The four things you'd lose by not watching
The four things you'd lose by not watching
Lex Fridman frames AI broadly but zeroes in on self-supervised learning—machines learning from vast unlabeled data like a child—as the most exciting frontier, aiming for common-sense knowledge that would allow an AI to watch millions of YouTube hours and then learn a new concept from just one or two human examples.
He describes Tesla Autopilot’s “data engine”: deploy a decent driving AI, let it encounter edge cases in the real world, flag those failures, send them back to retrain the system, and iterate, enabling the fleet to handle millions of unique failure modes that no engineer could have predicted.
Human-robot bonding, he argues, is fundamentally about shared time and moments—even a smart refrigerator that remembers the lonely late-night ice-cream sessions could foster profound attachment—and AI systems can help us explore the “ocean of loneliness” we all carry, making us better humans for each other.

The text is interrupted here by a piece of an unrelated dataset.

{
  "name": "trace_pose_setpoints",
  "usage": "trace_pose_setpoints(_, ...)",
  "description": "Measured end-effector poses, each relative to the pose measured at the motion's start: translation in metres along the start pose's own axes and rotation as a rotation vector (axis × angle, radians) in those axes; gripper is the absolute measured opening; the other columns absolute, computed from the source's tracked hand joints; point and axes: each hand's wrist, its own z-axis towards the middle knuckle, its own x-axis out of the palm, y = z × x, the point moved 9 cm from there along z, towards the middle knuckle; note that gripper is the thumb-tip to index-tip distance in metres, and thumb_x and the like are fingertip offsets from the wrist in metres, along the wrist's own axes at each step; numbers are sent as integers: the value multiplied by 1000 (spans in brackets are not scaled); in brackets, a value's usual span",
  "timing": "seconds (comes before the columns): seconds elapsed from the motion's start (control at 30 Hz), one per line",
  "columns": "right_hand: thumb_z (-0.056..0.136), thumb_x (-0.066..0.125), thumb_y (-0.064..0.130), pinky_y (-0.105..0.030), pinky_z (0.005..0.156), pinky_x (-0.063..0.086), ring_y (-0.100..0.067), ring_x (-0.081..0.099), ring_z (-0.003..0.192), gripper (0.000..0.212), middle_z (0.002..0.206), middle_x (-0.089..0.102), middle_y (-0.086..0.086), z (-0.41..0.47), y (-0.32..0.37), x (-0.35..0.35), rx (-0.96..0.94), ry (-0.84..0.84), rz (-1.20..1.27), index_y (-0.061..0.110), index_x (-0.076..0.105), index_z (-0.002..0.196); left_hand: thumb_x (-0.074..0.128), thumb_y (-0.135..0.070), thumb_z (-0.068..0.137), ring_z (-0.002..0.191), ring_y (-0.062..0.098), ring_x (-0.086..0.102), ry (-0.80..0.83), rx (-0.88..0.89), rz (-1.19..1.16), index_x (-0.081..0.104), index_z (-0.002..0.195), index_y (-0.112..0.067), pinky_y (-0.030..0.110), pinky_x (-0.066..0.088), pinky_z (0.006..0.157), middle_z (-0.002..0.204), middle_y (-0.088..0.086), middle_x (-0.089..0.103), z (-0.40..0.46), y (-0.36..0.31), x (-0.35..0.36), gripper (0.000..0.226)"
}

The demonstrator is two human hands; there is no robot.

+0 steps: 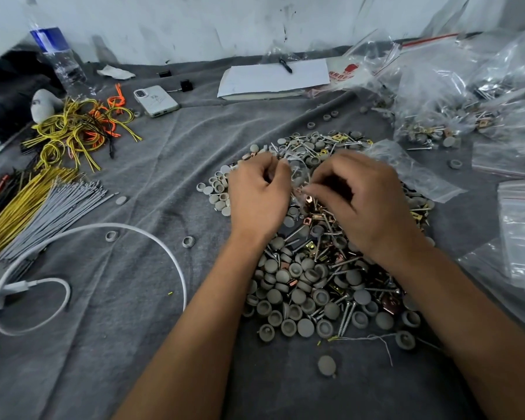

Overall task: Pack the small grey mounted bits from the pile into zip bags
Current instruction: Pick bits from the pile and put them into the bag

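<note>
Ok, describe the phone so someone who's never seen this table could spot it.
Start at the water bottle at the far left of the grey cloth. Right of it, beyond the yellow and orange wires, lies the phone: white, face down, camera lenses showing.

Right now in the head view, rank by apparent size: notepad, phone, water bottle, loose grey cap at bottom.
1. notepad
2. water bottle; partly cropped, so unsure against the notepad
3. phone
4. loose grey cap, though nearest the camera

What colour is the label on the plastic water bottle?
Blue, on the clear plastic water bottle; head view.
</note>
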Motion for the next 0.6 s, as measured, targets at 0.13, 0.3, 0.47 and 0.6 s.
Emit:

His personal experiment giving Roombas a voice to scream in pain immediately humanized them in his eyes, revealing that giving machines a voice—especially of suffering—and deliberately embracing their flaws can create deep emotional connection.
Lines worth pulling out — contrarian, specific, or perfectly phrased
the dream there is the you just let an AI system that's self-supervised run around the internet for a while, watch YouTube videos for millions and millions of hours and without any supervision be primed and ready to actually learn with very few examples once the human is able to show up.
the fact that it missed the opportunity to remember that is tragic. And once it does remember that, I think you're going to be very attached to that refrigerator.
Just like the love was, the loss is also sweet because you know that you felt a lot for that um for your friend.